BEGIN

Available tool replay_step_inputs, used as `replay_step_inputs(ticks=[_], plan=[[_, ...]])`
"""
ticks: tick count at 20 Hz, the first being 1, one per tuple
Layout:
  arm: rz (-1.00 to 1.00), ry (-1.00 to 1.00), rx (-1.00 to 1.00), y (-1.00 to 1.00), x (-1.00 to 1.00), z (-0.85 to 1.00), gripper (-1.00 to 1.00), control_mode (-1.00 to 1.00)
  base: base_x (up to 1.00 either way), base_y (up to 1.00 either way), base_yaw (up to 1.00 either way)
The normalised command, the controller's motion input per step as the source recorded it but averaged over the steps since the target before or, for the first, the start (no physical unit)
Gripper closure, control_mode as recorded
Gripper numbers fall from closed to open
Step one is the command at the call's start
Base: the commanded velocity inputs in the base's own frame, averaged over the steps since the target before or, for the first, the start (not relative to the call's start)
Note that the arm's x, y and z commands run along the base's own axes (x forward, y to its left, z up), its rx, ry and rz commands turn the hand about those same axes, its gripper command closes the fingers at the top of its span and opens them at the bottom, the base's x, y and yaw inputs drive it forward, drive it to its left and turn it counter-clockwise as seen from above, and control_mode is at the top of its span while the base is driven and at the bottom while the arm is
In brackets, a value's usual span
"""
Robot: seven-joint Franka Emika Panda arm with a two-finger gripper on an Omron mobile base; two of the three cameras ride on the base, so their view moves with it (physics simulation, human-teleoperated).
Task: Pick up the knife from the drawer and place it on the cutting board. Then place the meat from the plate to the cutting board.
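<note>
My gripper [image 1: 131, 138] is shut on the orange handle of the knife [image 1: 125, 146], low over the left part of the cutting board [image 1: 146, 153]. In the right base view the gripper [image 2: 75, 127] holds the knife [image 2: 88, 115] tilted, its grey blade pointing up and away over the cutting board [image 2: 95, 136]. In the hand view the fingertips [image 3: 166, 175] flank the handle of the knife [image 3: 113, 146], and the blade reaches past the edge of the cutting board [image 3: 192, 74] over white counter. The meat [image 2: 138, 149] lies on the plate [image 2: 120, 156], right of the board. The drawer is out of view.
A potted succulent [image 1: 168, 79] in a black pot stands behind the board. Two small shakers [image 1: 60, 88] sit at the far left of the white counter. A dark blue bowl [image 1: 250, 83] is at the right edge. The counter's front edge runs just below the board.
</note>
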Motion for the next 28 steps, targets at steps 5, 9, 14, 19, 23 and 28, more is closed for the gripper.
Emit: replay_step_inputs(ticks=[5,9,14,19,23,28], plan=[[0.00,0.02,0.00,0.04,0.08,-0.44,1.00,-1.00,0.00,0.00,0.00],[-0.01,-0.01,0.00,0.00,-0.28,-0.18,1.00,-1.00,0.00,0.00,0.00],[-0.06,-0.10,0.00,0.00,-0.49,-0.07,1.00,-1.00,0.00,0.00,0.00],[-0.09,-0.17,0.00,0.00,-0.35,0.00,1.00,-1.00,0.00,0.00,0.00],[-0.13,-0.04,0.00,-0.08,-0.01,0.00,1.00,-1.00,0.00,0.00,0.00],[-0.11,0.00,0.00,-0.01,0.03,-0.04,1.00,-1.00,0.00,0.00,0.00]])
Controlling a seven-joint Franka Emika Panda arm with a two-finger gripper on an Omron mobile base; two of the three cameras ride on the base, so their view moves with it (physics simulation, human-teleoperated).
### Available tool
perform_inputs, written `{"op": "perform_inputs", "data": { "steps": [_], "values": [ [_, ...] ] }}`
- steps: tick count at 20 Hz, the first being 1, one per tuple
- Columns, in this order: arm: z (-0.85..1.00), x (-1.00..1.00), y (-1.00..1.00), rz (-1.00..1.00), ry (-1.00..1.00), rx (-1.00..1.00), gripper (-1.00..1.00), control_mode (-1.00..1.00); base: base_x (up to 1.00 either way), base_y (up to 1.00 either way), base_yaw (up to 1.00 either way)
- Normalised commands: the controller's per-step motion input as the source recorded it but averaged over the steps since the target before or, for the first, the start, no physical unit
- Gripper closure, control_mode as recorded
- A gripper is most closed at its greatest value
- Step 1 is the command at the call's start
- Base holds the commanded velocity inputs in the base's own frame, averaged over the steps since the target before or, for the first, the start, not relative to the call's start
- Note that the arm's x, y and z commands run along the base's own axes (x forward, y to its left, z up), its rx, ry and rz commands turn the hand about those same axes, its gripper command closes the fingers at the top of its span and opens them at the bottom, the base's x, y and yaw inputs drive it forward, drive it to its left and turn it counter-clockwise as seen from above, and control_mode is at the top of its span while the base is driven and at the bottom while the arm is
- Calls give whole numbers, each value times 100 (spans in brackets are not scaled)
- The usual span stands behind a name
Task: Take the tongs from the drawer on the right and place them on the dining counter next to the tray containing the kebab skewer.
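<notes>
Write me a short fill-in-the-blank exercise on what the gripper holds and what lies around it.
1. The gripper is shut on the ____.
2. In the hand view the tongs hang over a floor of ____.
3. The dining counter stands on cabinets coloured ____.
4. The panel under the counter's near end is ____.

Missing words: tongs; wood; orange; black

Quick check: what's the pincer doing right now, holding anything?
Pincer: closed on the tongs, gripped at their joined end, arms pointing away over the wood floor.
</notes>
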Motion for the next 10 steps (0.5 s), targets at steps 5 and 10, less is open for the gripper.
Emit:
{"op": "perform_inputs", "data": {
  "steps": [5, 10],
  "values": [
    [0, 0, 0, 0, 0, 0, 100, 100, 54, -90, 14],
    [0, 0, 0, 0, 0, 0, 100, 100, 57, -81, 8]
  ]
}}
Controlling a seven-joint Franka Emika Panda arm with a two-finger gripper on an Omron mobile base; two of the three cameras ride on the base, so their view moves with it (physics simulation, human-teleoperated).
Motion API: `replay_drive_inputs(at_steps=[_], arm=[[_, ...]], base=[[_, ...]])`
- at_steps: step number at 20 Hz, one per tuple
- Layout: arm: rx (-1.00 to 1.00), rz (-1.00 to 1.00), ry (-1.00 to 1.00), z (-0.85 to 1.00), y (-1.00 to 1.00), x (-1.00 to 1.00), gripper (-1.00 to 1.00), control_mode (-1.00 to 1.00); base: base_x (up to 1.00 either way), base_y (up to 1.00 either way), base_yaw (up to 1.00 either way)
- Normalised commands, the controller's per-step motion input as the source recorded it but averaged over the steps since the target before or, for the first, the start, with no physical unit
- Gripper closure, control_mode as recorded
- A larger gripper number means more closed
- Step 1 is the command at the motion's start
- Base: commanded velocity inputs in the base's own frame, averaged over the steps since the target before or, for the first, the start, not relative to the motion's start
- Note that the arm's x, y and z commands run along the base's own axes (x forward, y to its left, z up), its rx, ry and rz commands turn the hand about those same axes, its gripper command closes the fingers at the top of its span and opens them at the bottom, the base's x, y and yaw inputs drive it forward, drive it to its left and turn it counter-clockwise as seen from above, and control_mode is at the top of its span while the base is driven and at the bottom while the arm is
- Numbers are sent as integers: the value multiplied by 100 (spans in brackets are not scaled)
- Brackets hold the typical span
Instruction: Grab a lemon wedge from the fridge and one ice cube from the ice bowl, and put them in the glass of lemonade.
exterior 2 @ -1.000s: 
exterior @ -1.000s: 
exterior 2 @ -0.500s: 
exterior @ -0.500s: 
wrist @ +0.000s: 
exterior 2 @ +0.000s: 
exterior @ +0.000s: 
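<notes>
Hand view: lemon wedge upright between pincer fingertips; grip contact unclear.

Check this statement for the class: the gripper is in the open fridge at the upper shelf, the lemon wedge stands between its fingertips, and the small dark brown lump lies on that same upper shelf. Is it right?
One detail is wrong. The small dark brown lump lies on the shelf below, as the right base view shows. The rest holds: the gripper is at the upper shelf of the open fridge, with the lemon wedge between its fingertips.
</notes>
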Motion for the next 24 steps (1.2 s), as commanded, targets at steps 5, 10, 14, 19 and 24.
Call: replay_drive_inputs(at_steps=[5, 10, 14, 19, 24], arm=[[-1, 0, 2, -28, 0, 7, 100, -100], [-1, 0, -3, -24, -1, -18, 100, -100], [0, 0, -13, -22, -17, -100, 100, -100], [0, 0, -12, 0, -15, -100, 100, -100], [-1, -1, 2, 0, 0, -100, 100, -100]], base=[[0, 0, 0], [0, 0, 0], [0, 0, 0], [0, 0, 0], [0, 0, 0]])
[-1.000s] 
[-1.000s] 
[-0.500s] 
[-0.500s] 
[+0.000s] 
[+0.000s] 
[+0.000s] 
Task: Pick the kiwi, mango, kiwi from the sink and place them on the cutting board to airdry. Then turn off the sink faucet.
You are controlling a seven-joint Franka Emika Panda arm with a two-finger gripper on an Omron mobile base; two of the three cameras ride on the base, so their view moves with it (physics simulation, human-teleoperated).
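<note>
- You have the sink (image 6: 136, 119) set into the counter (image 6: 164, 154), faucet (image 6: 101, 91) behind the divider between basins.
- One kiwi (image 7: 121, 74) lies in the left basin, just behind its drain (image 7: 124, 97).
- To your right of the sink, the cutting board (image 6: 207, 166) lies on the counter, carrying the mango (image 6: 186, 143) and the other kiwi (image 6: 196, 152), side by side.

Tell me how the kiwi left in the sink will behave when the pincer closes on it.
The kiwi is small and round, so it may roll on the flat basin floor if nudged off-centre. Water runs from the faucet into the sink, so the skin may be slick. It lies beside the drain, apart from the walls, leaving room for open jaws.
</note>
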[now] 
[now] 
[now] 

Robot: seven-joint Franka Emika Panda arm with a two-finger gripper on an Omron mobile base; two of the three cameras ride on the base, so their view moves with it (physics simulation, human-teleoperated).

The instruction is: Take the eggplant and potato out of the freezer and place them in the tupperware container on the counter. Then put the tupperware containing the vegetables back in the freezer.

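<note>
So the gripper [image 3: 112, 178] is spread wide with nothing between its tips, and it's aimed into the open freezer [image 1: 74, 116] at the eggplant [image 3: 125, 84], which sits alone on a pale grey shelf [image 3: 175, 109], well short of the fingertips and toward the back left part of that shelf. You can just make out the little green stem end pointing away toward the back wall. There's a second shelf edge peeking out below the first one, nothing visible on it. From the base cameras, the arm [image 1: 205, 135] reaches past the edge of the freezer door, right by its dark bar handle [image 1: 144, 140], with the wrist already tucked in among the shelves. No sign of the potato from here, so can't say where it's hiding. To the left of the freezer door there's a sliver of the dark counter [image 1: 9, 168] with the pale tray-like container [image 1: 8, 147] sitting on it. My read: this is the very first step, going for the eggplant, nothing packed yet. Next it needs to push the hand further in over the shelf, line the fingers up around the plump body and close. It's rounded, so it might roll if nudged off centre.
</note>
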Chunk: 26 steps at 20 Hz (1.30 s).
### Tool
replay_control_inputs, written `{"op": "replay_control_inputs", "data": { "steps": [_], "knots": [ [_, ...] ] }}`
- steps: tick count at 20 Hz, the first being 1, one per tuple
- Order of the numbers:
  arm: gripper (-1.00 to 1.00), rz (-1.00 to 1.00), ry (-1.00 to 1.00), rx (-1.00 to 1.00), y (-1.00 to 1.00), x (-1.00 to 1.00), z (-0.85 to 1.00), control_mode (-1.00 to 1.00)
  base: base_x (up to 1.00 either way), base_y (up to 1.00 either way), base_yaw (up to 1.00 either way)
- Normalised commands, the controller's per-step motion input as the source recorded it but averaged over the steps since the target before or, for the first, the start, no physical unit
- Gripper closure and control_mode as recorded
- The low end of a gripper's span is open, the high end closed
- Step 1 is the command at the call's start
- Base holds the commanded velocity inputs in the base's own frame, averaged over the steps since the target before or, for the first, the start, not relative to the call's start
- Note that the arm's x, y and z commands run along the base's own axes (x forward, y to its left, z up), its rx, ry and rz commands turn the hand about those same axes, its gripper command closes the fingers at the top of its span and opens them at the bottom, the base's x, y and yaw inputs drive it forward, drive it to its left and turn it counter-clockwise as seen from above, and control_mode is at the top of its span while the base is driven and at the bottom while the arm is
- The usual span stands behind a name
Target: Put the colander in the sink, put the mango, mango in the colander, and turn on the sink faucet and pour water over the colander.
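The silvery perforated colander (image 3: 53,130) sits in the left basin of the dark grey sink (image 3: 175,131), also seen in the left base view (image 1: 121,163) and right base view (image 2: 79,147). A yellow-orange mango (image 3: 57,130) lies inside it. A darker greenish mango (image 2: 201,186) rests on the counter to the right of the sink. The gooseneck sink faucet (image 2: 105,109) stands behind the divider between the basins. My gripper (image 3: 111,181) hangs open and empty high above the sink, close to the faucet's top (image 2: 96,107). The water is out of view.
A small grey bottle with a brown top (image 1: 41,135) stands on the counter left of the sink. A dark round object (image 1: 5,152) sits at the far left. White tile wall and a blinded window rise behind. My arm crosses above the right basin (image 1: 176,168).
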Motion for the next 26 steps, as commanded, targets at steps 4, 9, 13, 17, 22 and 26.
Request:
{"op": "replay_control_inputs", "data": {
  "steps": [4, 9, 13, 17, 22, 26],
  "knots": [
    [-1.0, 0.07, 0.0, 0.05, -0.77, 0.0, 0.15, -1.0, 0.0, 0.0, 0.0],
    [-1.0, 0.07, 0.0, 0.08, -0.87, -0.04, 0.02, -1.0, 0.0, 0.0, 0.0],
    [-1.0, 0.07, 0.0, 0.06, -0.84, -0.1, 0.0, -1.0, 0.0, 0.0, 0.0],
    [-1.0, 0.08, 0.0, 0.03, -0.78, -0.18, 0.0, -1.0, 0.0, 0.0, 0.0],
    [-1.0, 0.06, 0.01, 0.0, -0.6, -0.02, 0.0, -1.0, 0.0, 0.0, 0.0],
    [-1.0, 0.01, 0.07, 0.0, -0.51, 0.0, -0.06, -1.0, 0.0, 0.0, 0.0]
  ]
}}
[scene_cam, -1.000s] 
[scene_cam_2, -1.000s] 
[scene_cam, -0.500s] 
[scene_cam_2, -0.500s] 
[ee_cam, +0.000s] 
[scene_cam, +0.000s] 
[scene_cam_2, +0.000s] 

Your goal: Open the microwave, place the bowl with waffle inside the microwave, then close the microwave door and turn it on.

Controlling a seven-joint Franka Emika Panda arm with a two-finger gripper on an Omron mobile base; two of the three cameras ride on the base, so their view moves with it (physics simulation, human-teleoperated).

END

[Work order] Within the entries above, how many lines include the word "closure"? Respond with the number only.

[Task result] 4